Two named storms have formed so far this year and the peak months of the hurricane season, August through October, are now underway.
Acting Senior Met Officer, Marshal Alexander says the new update in the forecast is a reminder for everyone to remain prepared.
“The new prediction is for an above normal hurricane season this year. So what National Oceanic and Atmosphere Administration is saying is that there is expected to be a 45% chance of an above normal season and previously it was a 30 % chance.
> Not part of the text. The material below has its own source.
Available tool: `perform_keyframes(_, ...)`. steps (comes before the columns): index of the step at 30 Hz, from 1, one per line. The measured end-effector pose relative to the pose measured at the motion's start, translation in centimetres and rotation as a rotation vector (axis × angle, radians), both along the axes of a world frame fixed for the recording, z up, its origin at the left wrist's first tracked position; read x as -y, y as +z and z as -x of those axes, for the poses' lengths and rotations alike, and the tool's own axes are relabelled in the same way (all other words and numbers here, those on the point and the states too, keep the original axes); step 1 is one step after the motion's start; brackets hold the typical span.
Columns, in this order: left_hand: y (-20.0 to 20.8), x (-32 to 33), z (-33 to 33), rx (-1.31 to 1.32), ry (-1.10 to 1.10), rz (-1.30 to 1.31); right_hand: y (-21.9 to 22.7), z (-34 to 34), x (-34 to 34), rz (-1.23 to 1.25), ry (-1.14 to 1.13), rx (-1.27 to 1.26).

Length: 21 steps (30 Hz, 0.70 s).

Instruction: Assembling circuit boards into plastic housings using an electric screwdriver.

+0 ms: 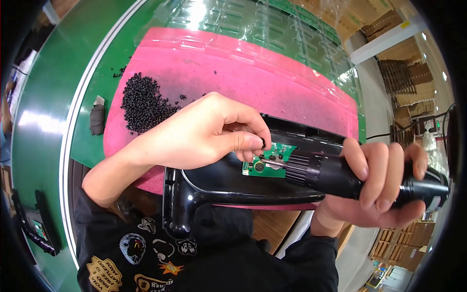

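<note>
While the left hand (204, 134) pinches a screw (263, 143) over the board (272, 158) at frame centre, the right hand (377, 182), fist closed on the driver (340, 175), should keep its tip square.

The black housing (228, 182) is showing as glossy moulded plastic, catching soft reflections. The green circuit board (266, 163) is looking matt, its small metal parts glinting. The electric screwdriver (350, 177) is appearing as matt black plastic with a ribbed collar. The pink mat (233, 73) is looking dull and slightly rough, while clear plastic trays (262, 24) are shining.
</note>
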<state>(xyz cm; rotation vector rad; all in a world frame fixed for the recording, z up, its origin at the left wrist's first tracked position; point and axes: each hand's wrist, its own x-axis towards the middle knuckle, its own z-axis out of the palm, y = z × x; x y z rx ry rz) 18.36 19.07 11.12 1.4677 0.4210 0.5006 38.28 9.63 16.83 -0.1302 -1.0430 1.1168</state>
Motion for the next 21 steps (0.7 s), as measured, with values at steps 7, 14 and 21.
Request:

Also there is 35% chance of a near normal season and in May there was 40% chance and there is a 20% chance of a below normal season and previously it was 30%,” he reported.
Alexander continued,” So now the expectation is for 10-17 named storms, and in May it was 9-15. So we know we already had two storms which are Andrea and Barry. Expectation is for 5-9 hurricanes. Previously it was 4-8.”
The number of predicted storms is also greater with the expectancy now at 10-17 named storms (winds of 39 mph or greater), of which 5-9 will become hurricanes (winds of 74 mph or greater), including 2-4 major hurricanes (winds of 111 mph or greater). This updated outlook is for the entire six-month hurricane season, which ends November 30.
He proceeded to explain that, “The reason for that prediction is that an analysis has suggested that El Nino is no more. And the result of El Nino is that it provides a lot of wind-shear above the Atlantic that would impede the formation of tropical cyclones. So we are experiencing a neutral El Nino so conditions could be favourable for Tropical Cyclone development in the Atlantic.”